Please output exactly the lines below, starting at the line that has "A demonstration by" and ending at the line that has "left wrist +", both included; leave out all pictures and include nothing else.

### DATA PROVIDED
==========

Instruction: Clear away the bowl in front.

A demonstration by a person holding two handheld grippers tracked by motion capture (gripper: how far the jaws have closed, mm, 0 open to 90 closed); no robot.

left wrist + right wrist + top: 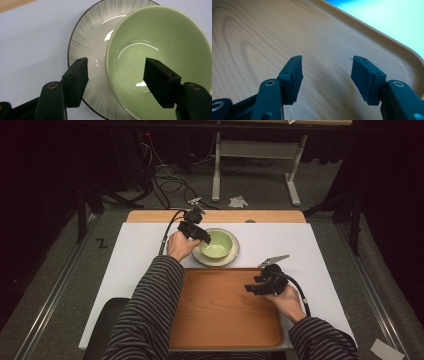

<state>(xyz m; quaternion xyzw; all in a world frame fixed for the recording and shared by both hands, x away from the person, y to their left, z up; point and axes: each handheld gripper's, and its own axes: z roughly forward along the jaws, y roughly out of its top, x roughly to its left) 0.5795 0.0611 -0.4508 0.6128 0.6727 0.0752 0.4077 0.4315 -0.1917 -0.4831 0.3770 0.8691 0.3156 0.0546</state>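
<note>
Over the bowl (pixel 216 245) now, your left gripper (pixel 199 234) has its jaws set astride the near rim: in the left gripper view one pad sits inside the green bowl (pixel 160 62), the other hangs outside it over the plate (pixel 87 45). Jaws are wide apart and nothing is pinched yet; there's daylight between each pad and the rim. So this reads as the reach-and-straddle step of a pick, with the grasp not made.

That bowl sits on the plate (pixel 235 255) at the far middle of the white mat (pixel 300 245), just beyond the far edge of the tray (pixel 220 315). It looks off-centre on the plate, pushed toward one side.

Your right gripper (pixel 259 286) hovers over the right part of the tray, jaws open and empty, bare wood grain (pixel 262 37) beneath them.

Next up, I'd say: close the left pads squarely on the bowl wall, low enough to get a real bite on that thin glazed rim. Watch the outer pad; it's near the plate, and if it drags the plate along, the lift gets messy. Glazed ceramic will be slick, so squeeze firmly before you raise it, and lift straight so the plate stays put. The empty tray looks like the likely landing spot.
</note>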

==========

### RESPONSE TO THIS EXERCISE
A demonstration by a person holding two handheld grippers tracked by motion capture (gripper: how far the jaws have closed, mm, 0 open to 90 closed); no robot.

left wrist + right wrist + top: 

Nothing further is needed for this exercise.